La marche Berne-Genève de Ferdinand Hodler, mythe fondateur

Jeune orphelin, le peintre serait venu à pied de son canton d’origine à sa ville de choix. Un périple jamais vraiment prouvé, mais qui fait partie de la légende

2018 marque le centenaire de la mort de Ferdinand Hodler. Chaque vendredi de l’été, «Le Temps» évoque des fragments de la vie de cet artiste complexe et passionnant.

Episodes précédents

Ferdinand Hodler au miroir du lac

La volonté de devenir peintre

Dans un pays aussi amoureux de son train, dont la compagnie nationale fait figure de ciment confédéral, c’est un comble: pour le déplacement qui a marqué le début de sa vie d’artiste, le peintre, Suisse s’il en est, Ferdinand Hodler a marché. Le fameux trajet de Berne à Genève, un jour de 1871, il l’aurait fait comme un errant, un vagabond, un pré-hippie. Les premiers biographes ont répété cette description d’un trajet pédestre, mais curieusement, personne n’a jamais précisé l’itinéraire: par Fribourg, le Plateau vaudois ou Neuchâtel?

Une «légende dorée»

Dans l’excellent catalogue de l’exposition Parallélisme, visible en ce moment dans les Musées d’art et d’histoire de Genève et au Kunstmuseum de Berne, Laurence Madeline relève que la biographie la plus copieuse du peintre ne tranche pas à ce sujet, observant un prudent silence. L’experte parle aussi d’une «légende dorée».

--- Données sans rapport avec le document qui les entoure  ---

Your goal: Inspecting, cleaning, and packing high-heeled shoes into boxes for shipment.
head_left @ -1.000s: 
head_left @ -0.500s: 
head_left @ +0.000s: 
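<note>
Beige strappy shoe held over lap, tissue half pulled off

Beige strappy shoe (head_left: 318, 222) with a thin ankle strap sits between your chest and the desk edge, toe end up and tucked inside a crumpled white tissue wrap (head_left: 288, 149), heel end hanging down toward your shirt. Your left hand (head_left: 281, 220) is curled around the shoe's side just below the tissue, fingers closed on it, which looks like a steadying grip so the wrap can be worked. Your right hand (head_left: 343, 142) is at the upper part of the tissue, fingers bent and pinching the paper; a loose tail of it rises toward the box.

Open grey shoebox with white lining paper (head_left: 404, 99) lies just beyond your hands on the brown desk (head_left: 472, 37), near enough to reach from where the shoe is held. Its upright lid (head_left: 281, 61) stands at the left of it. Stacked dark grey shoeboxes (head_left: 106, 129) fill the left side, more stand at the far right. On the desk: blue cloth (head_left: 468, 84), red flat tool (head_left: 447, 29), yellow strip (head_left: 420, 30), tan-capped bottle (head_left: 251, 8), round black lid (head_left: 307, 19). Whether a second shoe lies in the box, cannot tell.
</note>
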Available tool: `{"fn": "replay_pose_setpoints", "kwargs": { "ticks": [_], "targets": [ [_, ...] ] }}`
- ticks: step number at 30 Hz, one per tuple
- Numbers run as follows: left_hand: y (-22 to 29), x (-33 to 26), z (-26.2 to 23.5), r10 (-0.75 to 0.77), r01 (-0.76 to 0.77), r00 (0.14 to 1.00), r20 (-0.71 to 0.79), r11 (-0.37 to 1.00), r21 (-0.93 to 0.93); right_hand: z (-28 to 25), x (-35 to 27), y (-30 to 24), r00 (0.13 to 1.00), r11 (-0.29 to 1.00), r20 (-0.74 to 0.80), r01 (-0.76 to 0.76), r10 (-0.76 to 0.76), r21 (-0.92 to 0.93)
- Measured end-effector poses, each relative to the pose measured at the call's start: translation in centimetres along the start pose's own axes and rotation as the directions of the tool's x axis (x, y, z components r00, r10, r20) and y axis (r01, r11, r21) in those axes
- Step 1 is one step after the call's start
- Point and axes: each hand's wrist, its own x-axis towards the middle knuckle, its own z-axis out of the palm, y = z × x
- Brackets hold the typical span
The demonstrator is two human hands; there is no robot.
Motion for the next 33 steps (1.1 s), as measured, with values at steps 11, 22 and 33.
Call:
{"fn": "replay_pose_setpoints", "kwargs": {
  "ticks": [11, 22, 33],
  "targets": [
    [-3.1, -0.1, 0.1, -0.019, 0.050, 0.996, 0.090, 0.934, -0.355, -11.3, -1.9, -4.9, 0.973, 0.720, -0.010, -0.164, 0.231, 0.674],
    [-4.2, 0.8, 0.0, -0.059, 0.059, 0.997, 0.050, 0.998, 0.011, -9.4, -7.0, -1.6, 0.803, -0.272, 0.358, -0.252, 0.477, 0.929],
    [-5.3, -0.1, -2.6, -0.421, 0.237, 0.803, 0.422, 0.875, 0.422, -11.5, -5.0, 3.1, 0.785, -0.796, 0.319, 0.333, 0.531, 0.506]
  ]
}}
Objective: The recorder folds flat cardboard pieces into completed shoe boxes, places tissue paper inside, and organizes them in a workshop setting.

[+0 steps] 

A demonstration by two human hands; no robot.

Le peintre aurait-il inventé son périple dans les paysages de Suisse occidentale, comme une traversée initiatique? Peut-être. L’analyste relève que d’autres épisodes de cette période rappellent des schémas classiques de l’apprentissage artistique, de la révélation de la vocation. De même qu’il fut acharné dans sa volonté à devenir peintre, à n’envisager nul autre type de travail et de création, il a possiblement fabriqué un petit récit des premiers temps.

Le périple avant l’apprentissage

Des années après, Hodler sera devenu bien plus sérieux, se faisant même parfois homme d’affaires et, à certains moments, figure tragique. Avant de se lancer dans l’art infini des paysages et des portraits, avant de se mettre à copier les maîtres pour apprivoiser la matière, dompter les outils et surtout affiner le regard, il fallait cette aventure fondamentale. La marche vers Genève apparaît comme le trajet inaugural, le scénario, vrai ou non, qui raconte l’artiste sur sa rampe de lancement symbolique. Comme le mythe fondateur, élaboré en traversant vallées, champs et bourgades. Une histoire quand même assez helvétique, finalement.